● Data below:
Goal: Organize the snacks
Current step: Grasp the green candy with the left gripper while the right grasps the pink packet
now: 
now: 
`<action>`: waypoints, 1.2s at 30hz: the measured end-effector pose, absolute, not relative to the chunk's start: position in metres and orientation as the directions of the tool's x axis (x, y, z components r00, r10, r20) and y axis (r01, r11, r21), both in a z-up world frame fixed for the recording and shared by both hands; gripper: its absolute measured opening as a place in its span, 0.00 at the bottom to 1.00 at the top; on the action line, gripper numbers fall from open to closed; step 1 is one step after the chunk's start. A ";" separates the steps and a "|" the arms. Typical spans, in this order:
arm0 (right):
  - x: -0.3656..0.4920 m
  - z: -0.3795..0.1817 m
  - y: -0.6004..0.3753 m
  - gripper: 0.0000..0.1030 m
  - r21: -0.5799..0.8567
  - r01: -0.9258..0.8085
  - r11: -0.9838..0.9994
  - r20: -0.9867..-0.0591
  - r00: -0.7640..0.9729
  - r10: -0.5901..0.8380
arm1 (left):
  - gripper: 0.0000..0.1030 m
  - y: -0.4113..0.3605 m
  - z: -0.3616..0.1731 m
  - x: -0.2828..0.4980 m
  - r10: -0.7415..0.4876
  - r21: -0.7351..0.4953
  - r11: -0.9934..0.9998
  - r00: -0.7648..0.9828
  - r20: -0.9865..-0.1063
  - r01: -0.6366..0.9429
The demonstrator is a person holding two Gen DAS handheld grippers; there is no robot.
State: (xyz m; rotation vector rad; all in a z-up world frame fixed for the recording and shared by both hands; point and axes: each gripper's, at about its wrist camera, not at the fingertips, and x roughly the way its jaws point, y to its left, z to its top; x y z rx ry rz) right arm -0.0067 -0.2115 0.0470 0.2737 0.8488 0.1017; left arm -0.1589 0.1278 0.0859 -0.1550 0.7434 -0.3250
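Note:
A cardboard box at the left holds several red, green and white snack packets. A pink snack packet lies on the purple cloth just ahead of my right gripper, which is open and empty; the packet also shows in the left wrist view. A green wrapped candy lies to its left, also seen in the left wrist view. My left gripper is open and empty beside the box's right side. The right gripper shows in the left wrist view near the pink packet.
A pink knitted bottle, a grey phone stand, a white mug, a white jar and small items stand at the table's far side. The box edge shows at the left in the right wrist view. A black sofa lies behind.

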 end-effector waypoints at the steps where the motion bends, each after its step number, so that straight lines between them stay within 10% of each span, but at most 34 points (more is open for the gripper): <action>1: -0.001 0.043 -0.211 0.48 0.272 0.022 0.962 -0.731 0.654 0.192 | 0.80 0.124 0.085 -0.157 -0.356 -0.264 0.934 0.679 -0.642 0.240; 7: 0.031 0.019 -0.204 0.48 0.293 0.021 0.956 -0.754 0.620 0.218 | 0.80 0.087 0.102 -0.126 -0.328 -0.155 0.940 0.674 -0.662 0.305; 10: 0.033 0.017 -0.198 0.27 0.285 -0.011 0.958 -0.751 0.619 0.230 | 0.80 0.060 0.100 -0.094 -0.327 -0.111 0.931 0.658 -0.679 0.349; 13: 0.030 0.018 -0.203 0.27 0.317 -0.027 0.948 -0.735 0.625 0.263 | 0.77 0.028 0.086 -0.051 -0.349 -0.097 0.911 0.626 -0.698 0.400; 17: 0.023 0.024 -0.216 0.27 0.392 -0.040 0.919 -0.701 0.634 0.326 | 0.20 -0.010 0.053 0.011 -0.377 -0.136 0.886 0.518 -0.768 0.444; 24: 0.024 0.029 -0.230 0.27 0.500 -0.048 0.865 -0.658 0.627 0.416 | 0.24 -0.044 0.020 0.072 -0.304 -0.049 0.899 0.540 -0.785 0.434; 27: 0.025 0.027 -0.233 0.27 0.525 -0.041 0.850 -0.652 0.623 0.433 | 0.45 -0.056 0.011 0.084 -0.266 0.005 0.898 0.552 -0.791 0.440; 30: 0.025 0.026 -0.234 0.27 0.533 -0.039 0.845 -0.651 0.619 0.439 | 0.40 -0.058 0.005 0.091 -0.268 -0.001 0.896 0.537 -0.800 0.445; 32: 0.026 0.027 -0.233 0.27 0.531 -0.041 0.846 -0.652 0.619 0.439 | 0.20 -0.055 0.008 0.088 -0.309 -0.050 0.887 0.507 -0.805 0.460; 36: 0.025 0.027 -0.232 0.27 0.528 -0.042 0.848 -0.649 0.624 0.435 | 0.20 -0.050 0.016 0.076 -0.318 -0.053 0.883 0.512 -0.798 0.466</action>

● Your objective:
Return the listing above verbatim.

● Solved exercise:
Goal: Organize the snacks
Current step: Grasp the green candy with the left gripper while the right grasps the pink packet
now: 
now: 
`<action>`: waypoints, 1.2s at 30hz: the measured end-effector pose, absolute, not relative to the chunk's start: position in metres and orientation as the directions of the tool's x axis (x, y, z components r00, r10, r20) and y axis (r01, r11, r21), both in a z-up world frame fixed for the recording and shared by both hands; gripper: its absolute measured opening as a place in its span, 0.00 at the bottom to 1.00 at the top; on the action line, gripper numbers fall from open to closed; step 1 is one step after the chunk's start. A ";" separates the steps and a "|" the arms. Typical spans, in this order:
arm0 (right):
  - x: -0.3656..0.4920 m
  - z: -0.3795..0.1817 m
  - y: -0.6004..0.3753 m
  - gripper: 0.0000..0.1030 m
  - r21: -0.5799..0.8567
  - r01: -0.9258..0.8085
  - r11: -0.9838..0.9994
  - r20: -0.9867..-0.0591
  - r00: -0.7640..0.9729
  - r10: -0.5901..0.8380
arm1 (left):
  - gripper: 0.0000..0.1030 m
  - y: -0.4113..0.3605 m
  - z: -0.3616..0.1731 m
  - x: -0.2828..0.4980 m
  - r10: -0.7415..0.4876
  - r21: -0.7351..0.4953
  - r11: -0.9934..0.9998
  - r00: -0.7648..0.9828
  - r20: -0.9865..-0.1063
  - r01: -0.6366..0.9429
The demonstrator is a person holding two Gen DAS handheld grippers; there is no robot.
State: (xyz m; rotation vector rad; all in a z-up world frame fixed for the recording and shared by both hands; point and axes: each gripper's, at about its wrist camera, not at the fingertips, and x roughly the way its jaws point, y to its left, z to its top; x y z rx ry rz) right arm -0.0067 -0.2115 0.0470 0.2737 0.8488 0.1017; left arm -0.1589 0.1278 0.0859 -0.1550 0.7434 -0.3250
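Note:
A cardboard box at the left holds several red, green and white snack packets. A pink snack packet lies on the purple cloth just ahead of my right gripper, which is open and empty; the packet also shows in the left wrist view. A green wrapped candy lies to its left, also seen in the left wrist view. My left gripper is open and empty beside the box's right side. The right gripper shows in the left wrist view near the pink packet.
A pink knitted bottle, a grey phone stand, a white mug, a white jar and small items stand at the table's far side. The box edge shows at the left in the right wrist view. A black sofa lies behind.
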
 end-effector waypoints at the steps where the motion bends, each after its step number, so that straight lines between them stay within 10% of each span, but at most 34 points (more is open for the gripper): <action>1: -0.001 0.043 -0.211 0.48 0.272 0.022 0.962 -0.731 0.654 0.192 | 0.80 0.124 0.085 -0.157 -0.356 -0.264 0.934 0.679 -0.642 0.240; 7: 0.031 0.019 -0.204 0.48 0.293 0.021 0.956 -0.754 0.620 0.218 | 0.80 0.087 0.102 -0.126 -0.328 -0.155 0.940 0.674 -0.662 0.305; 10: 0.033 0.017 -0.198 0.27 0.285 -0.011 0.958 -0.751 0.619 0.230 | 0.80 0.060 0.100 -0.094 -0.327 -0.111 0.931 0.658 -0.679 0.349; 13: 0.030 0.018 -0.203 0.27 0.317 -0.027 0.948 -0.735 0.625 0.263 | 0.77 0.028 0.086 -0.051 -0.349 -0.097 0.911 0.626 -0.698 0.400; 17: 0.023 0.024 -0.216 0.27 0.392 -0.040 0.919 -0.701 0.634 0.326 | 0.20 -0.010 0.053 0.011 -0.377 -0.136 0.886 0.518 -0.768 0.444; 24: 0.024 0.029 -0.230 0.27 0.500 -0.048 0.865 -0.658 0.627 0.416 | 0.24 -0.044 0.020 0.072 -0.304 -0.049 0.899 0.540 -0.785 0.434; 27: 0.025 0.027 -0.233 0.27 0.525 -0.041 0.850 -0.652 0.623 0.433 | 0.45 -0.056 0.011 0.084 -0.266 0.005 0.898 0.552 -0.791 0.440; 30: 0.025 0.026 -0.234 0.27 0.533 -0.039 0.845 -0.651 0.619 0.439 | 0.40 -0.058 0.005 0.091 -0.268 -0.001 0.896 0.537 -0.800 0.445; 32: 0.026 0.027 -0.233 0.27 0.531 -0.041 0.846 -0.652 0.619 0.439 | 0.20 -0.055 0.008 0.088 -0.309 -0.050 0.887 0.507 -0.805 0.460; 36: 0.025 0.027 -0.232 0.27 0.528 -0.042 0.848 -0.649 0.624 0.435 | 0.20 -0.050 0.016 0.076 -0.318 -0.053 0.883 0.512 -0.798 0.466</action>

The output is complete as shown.